Loans to make payroll: Dr. William Pentz, 47, a cardiologist with a Philadelphia private practice, and his partners had to tap into their personal assets to make payroll for employees last year. "And we still barely made payroll last paycheck," he said. "Many of us are also skimping on our own pay."

Pentz said recent steep 35% to 40% cuts in Medicare reimbursements for key cardiovascular services, such as stress tests and echocardiograms, have taken a substantial toll on revenue. "Our total revenue was down about 9% last year compared to 2010," he said.

"These cuts have destabilized private cardiology practices," he said. "A third of our patients are on Medicare. So these Medicare cuts are by far the biggest factor. Private insurers follow Medicare rates. So those reimbursements are going down as well."

Pentz is thinking about an out. "If this continues, I might seriously consider leaving medicine," he said. "I can't keep working this way."

Also on his mind, the impending 27.4% Medicare pay cut for doctors. "If that goes through, it will put us under," he said.

Federal law requires that Medicare reimbursement rates be adjusted annually based on a formula tied to the health of the economy. That law says rates should be cut every year to keep Medicare financially sound.

Although Congress has blocked those cuts from happening 13 times over the past decade, most recently on Dec. 23 with a two-month temporary "patch," this dilemma continues to haunt doctors every year.

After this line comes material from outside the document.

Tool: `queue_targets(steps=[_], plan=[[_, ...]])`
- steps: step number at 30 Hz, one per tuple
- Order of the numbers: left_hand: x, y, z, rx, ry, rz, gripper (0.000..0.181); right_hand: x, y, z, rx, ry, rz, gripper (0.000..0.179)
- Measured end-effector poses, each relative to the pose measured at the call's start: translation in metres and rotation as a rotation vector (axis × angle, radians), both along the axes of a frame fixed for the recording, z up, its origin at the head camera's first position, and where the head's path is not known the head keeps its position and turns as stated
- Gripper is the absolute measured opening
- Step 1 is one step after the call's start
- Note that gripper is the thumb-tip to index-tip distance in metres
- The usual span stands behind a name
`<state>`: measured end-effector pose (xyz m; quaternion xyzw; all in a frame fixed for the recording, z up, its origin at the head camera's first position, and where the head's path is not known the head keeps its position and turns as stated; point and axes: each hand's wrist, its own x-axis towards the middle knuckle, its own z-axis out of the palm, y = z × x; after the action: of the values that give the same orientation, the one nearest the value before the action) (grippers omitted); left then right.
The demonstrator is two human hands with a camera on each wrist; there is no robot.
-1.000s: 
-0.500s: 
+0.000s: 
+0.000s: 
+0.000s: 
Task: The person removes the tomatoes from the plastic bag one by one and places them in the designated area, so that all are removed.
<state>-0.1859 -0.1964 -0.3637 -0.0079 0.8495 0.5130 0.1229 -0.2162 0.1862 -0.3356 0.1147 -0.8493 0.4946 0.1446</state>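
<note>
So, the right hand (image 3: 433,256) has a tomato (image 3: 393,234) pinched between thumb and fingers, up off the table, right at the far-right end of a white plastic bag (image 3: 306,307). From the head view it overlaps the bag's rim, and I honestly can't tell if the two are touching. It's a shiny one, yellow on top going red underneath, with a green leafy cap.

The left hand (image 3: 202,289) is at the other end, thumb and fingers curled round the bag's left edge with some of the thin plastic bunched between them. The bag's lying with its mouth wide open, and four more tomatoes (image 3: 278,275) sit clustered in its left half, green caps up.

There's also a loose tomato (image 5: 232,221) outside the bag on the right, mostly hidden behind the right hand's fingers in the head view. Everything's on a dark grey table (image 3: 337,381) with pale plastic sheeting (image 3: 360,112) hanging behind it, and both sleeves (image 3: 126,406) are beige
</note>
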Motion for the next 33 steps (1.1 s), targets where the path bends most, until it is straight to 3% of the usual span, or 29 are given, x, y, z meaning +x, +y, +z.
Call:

Beau Donegan, senior executive with a hospital cancer center in Newport Beach, Calif., is well aware of physicians' financial woes.

"Many are too proud to admit that they are on the verge of bankruptcy," she said. "These physicians see no way out of the downward spiral of reimbursement, escalating costs of treating patients and insurance companies deciding when and how much they will pay them."

Donegan knows an oncologist "with a stellar reputation in the community" who hasn't taken a salary from his private practice in over a year. He owes drug companies $1.6 million, which he wasn't reimbursed for.

Dr. Neil Barth is that oncologist. He has been in the top 10% of oncologists in his region, according to U.S. News Top Doctors' ranking. Still, he is contemplating personal bankruptcy.

That move could shutter his 31-year-old clinical practice and force 6,000 cancer patients to look for a new doctor.

Changes in drug reimbursements have hurt him badly. Until the mid-2000's, drugs sales were big profit generators for oncologists.

In oncology, doctors were allowed to profit from drug sales. So doctors would buy expensive cancer drugs at bulk prices from drugmakers and then sell them at much higher prices to their patients.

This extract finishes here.